Ao centro de um circuito elétrico, de cujos fios corriam juntos vários tubos para a circulação de sangue, um coração pulsava debilmente na redoma de vidro. No canto do compartimento, dois cilindros faziam as vezes de pulmões e oxigenavam aquele sangue.
Se, em vez de fugir desesperada, Elvira pusesse o ouvido sobre o peito de Humberto, escutaria ainda um “tic-tac” doentio.
— O que a acusada diz em sua defesa? — o juiz pronunciou.
Os olhos de Elvira percorreram o tribunal: inúmeras feições severas fitavam-na ameaçadoramente. Quando se pôs a gaguejar a defesa desastrada, uma voz ressoou no plenário:
— Essa jovem é inocente!
— Ordem! — o juiz percutiu o malhete. — Ordem! Peço que a audiência não se manifeste.
— Sou eu o responsável pela morte de Humberto — insistiu a mesma voz, que então se revelou partir de um idoso.

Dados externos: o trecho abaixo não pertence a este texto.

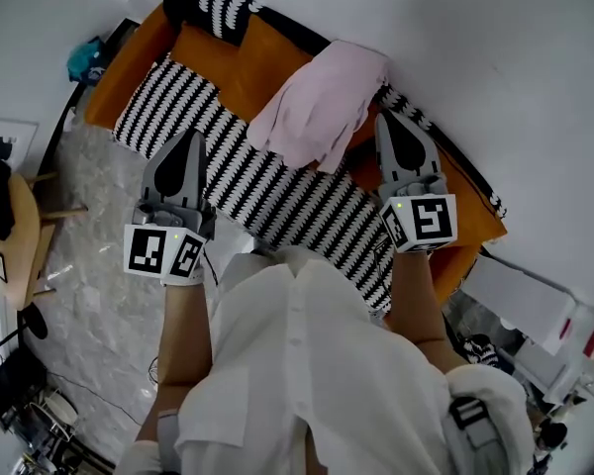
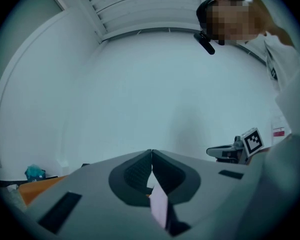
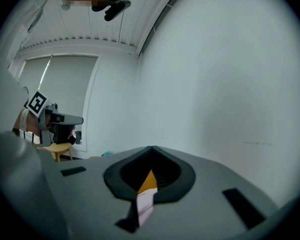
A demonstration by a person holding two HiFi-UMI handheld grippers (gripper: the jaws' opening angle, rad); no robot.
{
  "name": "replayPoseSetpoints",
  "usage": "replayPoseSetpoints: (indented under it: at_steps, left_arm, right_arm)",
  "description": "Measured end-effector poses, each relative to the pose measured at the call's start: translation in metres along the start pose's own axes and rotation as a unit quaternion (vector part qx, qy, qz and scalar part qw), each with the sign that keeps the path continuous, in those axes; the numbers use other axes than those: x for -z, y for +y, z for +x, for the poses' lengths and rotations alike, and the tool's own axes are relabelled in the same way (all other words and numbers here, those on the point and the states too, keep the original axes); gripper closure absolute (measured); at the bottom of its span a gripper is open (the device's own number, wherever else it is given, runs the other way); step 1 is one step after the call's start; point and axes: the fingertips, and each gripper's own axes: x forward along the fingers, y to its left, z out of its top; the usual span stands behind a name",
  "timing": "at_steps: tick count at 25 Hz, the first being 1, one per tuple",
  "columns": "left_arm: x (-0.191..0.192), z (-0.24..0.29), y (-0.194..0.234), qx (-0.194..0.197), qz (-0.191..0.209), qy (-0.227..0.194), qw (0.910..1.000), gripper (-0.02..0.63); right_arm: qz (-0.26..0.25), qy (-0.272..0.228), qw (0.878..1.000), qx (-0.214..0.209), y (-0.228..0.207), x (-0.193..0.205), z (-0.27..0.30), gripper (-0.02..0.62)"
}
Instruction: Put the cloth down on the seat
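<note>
Room: plain white wall [image 1: 475, 38] behind everything, grey marbled floor [image 1: 89, 275] down the left side
Far left: wooden chair [image 1: 25, 240] at the frame edge, plus some teal thing [image 1: 82, 59] by the sofa's end, too small to make out
Sofa [image 1: 243, 67]: orange, running diagonally across the head view, black-and-white trim along the back
Throw [image 1: 277, 201]: black-and-white zigzag stripes, spread over most of the seat
Left gripper [image 1: 192, 139]: hovering over the left part of the throw, pointing level, well apart from the cloth; closed tip to tip in its own view, nothing pinched at the tips, just a thin pinkish sliver peeking through the slot lower down, no clue what exactly
Cloth [image 1: 322, 102]: pale pink, crumpled, lying loose on the sofa between the two grippers and closer to the right one; upper part on bare orange, lower edge overlapping the throw
Right gripper [image 1: 393, 119]: just beside the cloth's right edge, touching or not, can't tell; fully closed with nothing caught between the tips, only a bit of orange and pale pink showing through the slot below
Bottom of frame: white shirt [image 1: 307, 364], a bare forearm behind each gripper
</note>
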Motion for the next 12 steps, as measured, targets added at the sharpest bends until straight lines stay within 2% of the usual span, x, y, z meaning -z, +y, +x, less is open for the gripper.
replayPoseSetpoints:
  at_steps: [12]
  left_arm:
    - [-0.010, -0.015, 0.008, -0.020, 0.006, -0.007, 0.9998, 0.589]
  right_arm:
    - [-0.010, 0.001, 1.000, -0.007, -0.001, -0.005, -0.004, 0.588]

Todos se voltaram àquele homem, que iniciou a explicação, no mesmo instante em que o juiz gesticulava uma ordem à segurança.

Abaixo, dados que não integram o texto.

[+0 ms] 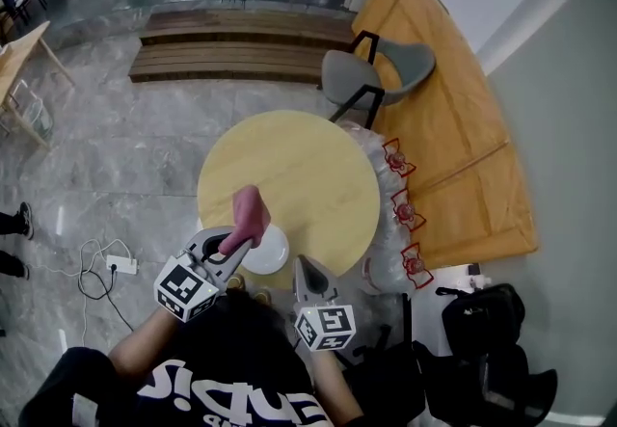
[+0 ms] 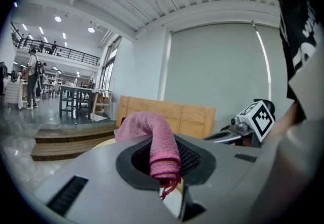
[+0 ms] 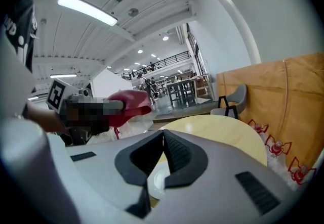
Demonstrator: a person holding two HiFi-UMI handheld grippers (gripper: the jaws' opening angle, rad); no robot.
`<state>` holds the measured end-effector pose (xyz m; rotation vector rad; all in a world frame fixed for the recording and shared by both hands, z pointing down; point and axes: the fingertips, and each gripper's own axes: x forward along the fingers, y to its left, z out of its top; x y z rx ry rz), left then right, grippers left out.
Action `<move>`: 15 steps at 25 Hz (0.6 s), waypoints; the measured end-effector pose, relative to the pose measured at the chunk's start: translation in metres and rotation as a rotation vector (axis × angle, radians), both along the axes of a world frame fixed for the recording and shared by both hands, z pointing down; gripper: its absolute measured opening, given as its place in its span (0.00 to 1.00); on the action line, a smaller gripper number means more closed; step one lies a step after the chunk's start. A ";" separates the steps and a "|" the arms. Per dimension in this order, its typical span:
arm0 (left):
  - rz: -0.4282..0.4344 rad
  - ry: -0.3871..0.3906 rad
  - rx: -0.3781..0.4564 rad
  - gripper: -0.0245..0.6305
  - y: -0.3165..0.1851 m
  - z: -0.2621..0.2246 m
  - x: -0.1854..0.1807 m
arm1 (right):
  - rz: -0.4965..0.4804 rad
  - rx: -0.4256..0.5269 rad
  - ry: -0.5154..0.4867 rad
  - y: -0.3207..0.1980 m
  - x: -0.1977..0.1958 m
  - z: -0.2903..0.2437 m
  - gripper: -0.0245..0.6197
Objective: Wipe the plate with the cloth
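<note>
A white plate [image 1: 269, 251] lies at the near edge of the round yellow table [image 1: 299, 174]. My left gripper [image 1: 239, 240] is shut on a rolled pink cloth [image 1: 249, 212], which sticks up past the jaws over the plate's left side. In the left gripper view the cloth [image 2: 154, 139] arches out from between the black pads, and a sliver of the plate [image 2: 172, 203] shows below. My right gripper [image 1: 302, 268] is shut on nothing, just right of the plate. In the right gripper view its jaws [image 3: 163, 136] meet above the plate [image 3: 158, 180], with the cloth [image 3: 130, 103] at the left.
A grey chair [image 1: 374, 76] stands at the table's far side. Plastic bags with red print [image 1: 400, 215] lean against its right edge, by a wooden bench [image 1: 453, 126]. A black bag [image 1: 492, 319] sits at the lower right. A power strip [image 1: 120, 265] lies on the floor at the left.
</note>
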<state>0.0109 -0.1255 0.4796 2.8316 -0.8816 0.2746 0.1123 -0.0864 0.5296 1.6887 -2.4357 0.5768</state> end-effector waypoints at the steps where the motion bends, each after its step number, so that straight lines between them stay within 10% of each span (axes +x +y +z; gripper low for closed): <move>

— O maior desejo dele era se unir a Dora. O trem compartilhava o seu organismo; todas as semanas era necessário que Humberto transferisse sangue novo ao mecanismo. Mas não era só isso. O sistema continha a alma de Dora. Os dois se uniram por meio da minha criação, o que envolveu engenharia eletrônica, cirurgia cardíaca e, sim, magia negra.
— Hum. E você quer mesmo que eu acredite nessa baboseira? — o promotor ironizou.
— É difícil acreditar; mas essa jovem não pode ser presa injustamente.
Puxou do bolso um saquinho de pano, abriu-o e dele tirou um cacho de cabelo.
— Vejam todos — e expôs aos presentes. — Foi através do cabelo de Dora que aprisionei sua alma ao trem.
— E o que o senhor é? Um feiticeiro? — debochou o juiz.
— Sou um homem que acredita na justiça, Meritíssimo.
Apesar da zombaria das autoridades, alguns presentes impressionaram-se com as estranhas exposições daquele idoso. O cabelo de Dora causou, também, grande espanto ao júri. O juiz, por outro lado, permanecia implacável.
— Mas me diga: como o senhor conheceu Humberto?
E o inquirido, empertigando o tronco, olhou ao redor com tranquila convicção e disse:
— Ele era meu filho.
Ato contínuo, um segurança passou-lhe o braço pelo pescoço e o levou para fora do plenário, desacordado.
Elvira percebeu encaixarem-se todas as peças. As palavras do idoso eram verdadeiras, e ela sabia que dificilmente poderia comprová-las. O juiz e o promotor cochichavam risonhos, lançando olhadelas furtivas à acusada, que naquele momento sentiu muitas saudades do Nordeste.